Note that the values for α in the table of critical values range from .01 to .2 (for tails = 2) and .005 to .1 for tails = 1. If the p-value is less than .01 (tails = 2) or .005 (tails = 1) then the p-value is given as 0 and if the p-value is greater than .2 (tails = 2) or .1 (tails = 1) then the p-value is given as 1.
For Example 1, we have the following:
D-crit = KS2CRIT(B14,C14, G1) = .229792
p-value = KS2PROB(G14,B14,C14) = .051232
Finally, we can use the following array function to perform the test:
Real Statistics Function: The following function is provided in the Real Statistics Resource Pack:
KS2TEST(R1, R2, lab, alpha, b, iter, m) is an array function which outputs a column vector with the values D-stat, p-value, D-crit, n1, n2 from the two sample KS test for the samples in ranges R1 and R2, where alpha is the significance level (default = .05) and b, iter and m are as in KSINV.
If R2 is omitted (the default) then R1 is treated as a frequency table (e.g. range B4:C13 in Figure 1).
If lab = TRUE then an extra column of labels is included in the output; thus the output is a 5 × 2 range instead of a 1 × 5 range if lab = FALSE (default).
For Example 1, the formula =KS2TEST(B4:C13,,TRUE) inserted in range F21:G25 generates the output shown in Figure 2.

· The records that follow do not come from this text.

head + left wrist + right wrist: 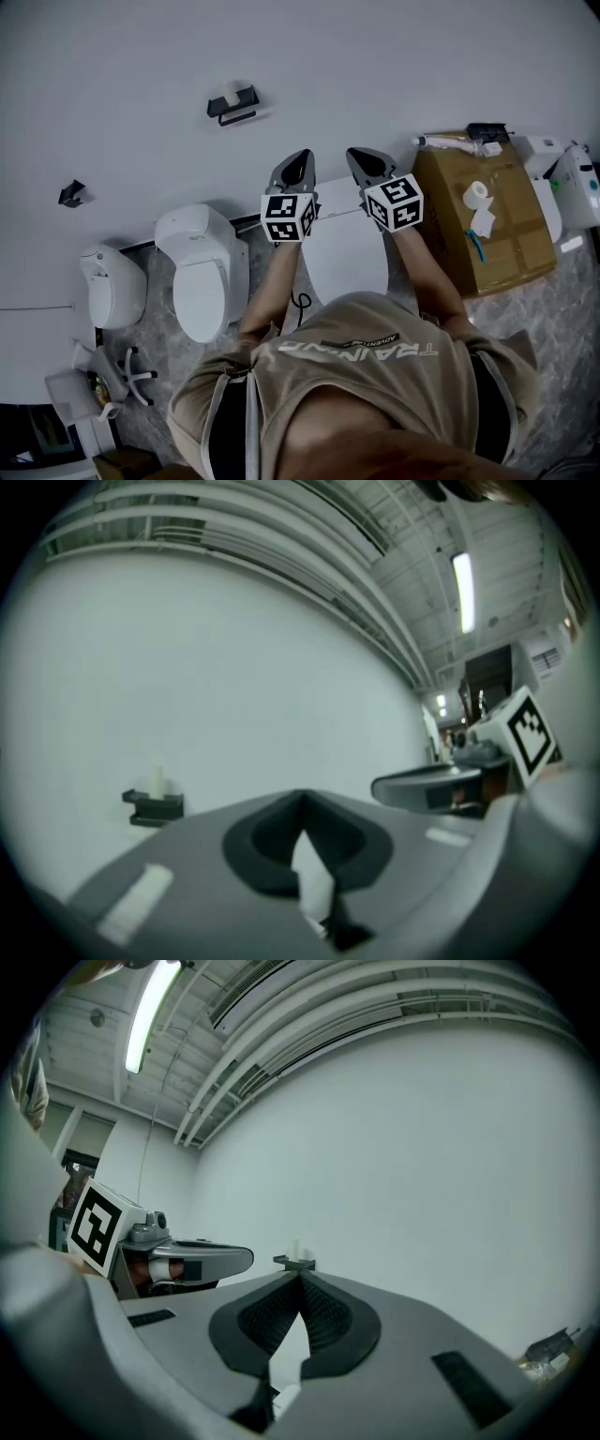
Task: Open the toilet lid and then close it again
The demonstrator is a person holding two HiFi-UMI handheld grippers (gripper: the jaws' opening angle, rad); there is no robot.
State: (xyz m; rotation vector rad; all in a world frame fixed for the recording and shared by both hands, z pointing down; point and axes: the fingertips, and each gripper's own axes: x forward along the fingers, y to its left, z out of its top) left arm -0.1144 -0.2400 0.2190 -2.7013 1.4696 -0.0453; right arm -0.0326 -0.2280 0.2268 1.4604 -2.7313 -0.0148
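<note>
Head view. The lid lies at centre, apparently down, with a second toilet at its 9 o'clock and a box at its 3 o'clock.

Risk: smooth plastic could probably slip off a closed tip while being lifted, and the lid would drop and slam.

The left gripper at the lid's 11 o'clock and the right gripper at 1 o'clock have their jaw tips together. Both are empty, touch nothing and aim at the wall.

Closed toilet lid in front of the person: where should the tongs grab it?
Probably the lid's rounded front edge, nearest the person, coming in from the front. It lies flat with its back end toward the wall, so that edge looks like the free one to lift.
</note>
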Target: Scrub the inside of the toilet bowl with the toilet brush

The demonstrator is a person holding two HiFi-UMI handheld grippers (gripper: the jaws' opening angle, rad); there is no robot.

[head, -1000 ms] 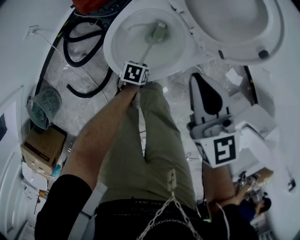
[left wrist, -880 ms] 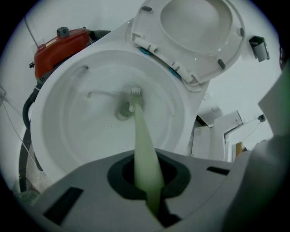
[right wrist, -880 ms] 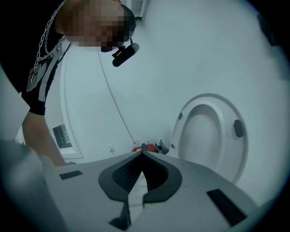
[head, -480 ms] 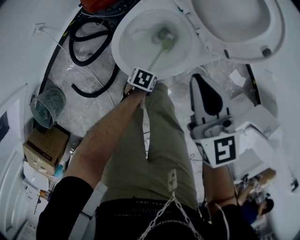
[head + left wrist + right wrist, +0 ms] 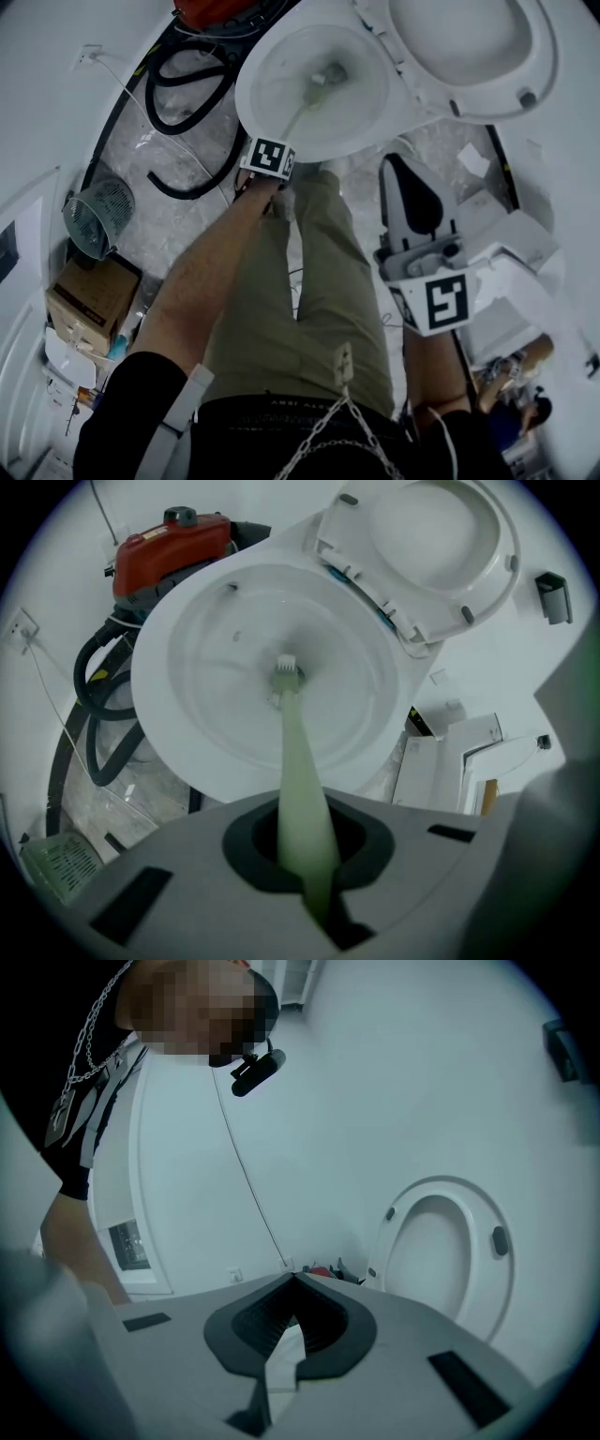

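Left claw is clenched round the pale green handle of the toilet brush, whose small bristled head sits low in the middle of the toilet bowl. Good scrubbing probably calls for a firm grip, sweeping the head up the sides and under the rim. Right claw is closed on nothing, held aside.

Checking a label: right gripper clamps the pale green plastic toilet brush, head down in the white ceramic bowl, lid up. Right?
No, it's the left gripper that clamps the pale green plastic toilet brush, head down in the white ceramic bowl, lid up. The left gripper view shows it.
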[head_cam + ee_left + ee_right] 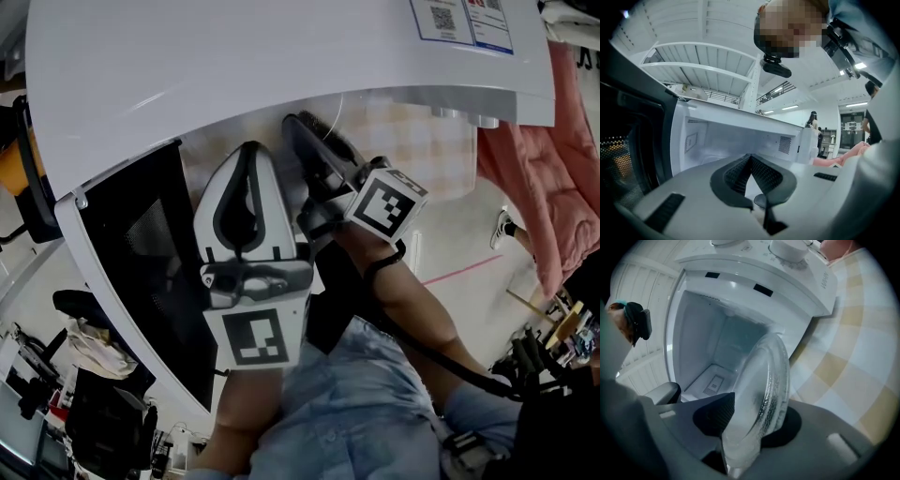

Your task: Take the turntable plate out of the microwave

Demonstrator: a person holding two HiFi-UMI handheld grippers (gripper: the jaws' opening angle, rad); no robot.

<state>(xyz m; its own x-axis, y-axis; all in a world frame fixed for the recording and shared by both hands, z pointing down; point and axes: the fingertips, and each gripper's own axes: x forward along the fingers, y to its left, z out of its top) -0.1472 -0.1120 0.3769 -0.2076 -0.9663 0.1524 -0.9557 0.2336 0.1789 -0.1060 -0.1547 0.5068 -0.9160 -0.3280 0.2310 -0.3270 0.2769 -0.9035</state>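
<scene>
While the right hand-held gripper (764, 408) stands spread around the plate (761, 373), outside the microwave (754, 282), it should next back away cleanly.

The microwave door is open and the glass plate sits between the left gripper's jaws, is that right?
No. The glass plate stands between the right gripper's jaws, not the left gripper's; the right gripper view shows it. The microwave door is open.
</scene>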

Figure 2 – Output from KS2TEST function
Example 2: Determine whether the samples for Italy and France in Figure 3 come from the same distribution.
Figure 3 – Two data samples
We first show how to perform the KS test manually and then we will use the KS2TEST function.
Figure 4 – Two sample KS test
The approach is to create a frequency table (range M3:O11 of Figure 4) similar to that found in range A3:C14 of Figure 1, and then use the same approach as was used in Example 1. This is done by using the Real Statistics array formula =SortUnique(J4:K11) in range M4:M10 and then inserting the formula =COUNTIF(J$4:J$11,$M4) in cell N4 and highlighting the range N4:O10 followed by Ctrl-R and Ctrl-D. Finally the formulas =SUM(N4:N10) and =SUM(O4:O10) are inserted in cells N11 and O11.
We can also calculate the p-value using the formula =KSDIST(S11,N11,O11), getting the result of .62169.
We see from Figure 4 (or from p-value > .05), that the null hypothesis is not rejected, showing that there is no significant difference between the distribution for the two samples. The same result can be achieved using the array formula
which produces the output in Figure 5.
Figure 5 – Output from KS2TEST function
Finally, note that if we use the table lookup, then we get KS2CRIT(8,7,.05) = .714 and KS2PROB(.357143,8,7) = 1 (i.e. > .2).